- **Requirement**
For the word "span", search the records and show each line in which it occurs.

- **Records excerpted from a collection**
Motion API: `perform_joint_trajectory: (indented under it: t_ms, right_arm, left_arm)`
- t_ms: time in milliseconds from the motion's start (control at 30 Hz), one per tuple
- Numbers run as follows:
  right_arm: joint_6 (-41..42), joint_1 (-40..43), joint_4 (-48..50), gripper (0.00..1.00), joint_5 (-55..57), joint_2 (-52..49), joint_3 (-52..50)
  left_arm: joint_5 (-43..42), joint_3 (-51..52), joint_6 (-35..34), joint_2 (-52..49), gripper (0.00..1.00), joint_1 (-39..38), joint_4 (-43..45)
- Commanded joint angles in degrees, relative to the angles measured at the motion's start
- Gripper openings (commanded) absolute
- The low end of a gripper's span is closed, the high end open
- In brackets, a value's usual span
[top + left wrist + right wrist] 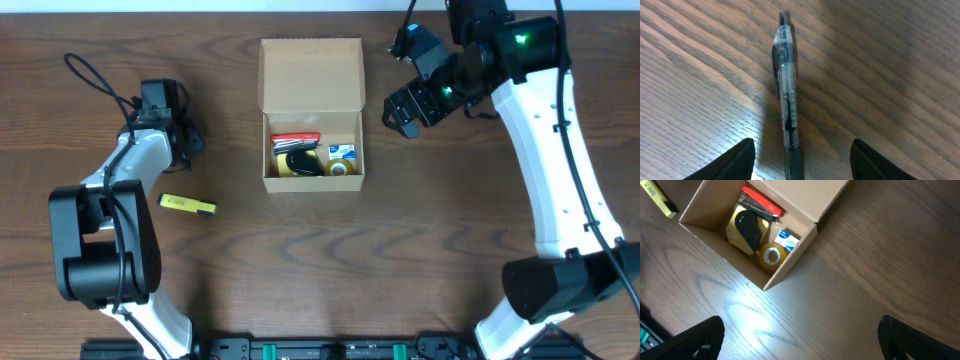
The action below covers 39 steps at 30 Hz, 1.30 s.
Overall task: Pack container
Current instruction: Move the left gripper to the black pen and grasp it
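Closest to the lens, low in the left wrist view: dark fingertips of the left gripper. Stands partly open, one finger on each side of a clear-barrelled plastic pen with black clip. Touches neither side of it, with bare dark wood-grain table showing in both gaps. Holds nothing.

Further right, seen from overhead: a short yellow highlighter with a black end. Lies flat on the wood beside the left arm, well apart from the box.

Next, at mid-table toward the far edge: the small rectangular tan cardboard container. Stands upright and open, plain and unmarked, with the hinged flap lid folded back on the far side. Holds a red-and-black flat item along the back, a black-and-yellow rounded piece at front left, a small blue-and-white packet and a roll of clear tape at the right. Sits about half full, contents below the rim.

Rightmost: the right gripper, near the flap's right edge and clear of the box. Gapes at full width in its own view, nothing between the fingers.
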<state>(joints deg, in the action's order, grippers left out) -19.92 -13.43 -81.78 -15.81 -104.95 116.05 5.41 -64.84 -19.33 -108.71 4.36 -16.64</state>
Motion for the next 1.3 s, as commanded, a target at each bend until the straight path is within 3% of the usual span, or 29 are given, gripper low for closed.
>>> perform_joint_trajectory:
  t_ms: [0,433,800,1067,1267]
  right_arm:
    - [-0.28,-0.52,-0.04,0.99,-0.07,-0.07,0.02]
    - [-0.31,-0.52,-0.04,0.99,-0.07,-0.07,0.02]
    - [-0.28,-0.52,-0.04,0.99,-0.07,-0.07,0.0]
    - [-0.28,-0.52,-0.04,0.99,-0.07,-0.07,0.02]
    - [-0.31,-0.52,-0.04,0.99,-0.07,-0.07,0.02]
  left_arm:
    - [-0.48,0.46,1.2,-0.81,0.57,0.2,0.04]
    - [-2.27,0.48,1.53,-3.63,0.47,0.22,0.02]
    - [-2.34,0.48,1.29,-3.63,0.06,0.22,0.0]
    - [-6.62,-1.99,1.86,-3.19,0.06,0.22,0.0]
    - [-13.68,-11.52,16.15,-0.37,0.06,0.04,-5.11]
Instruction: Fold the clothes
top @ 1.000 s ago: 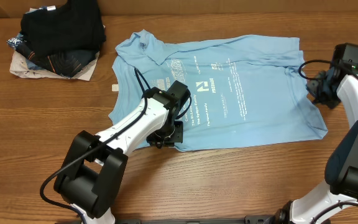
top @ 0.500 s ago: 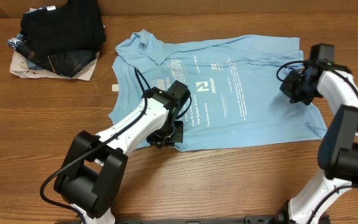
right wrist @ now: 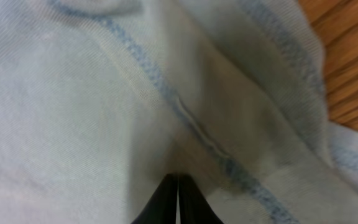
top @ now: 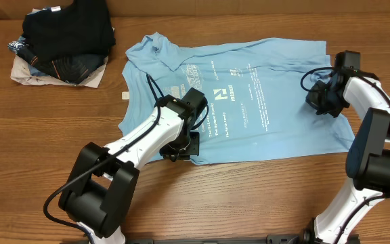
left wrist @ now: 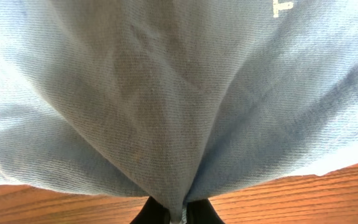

- **Reply**
- The low end of a gripper's span is closed, the high end open
- In brackets, a value's usual span
Motion for the next 1.3 s, as commanded, a target at each bend until the straight path is within 3% of the usual span, or 29 are given, gripper low for closed.

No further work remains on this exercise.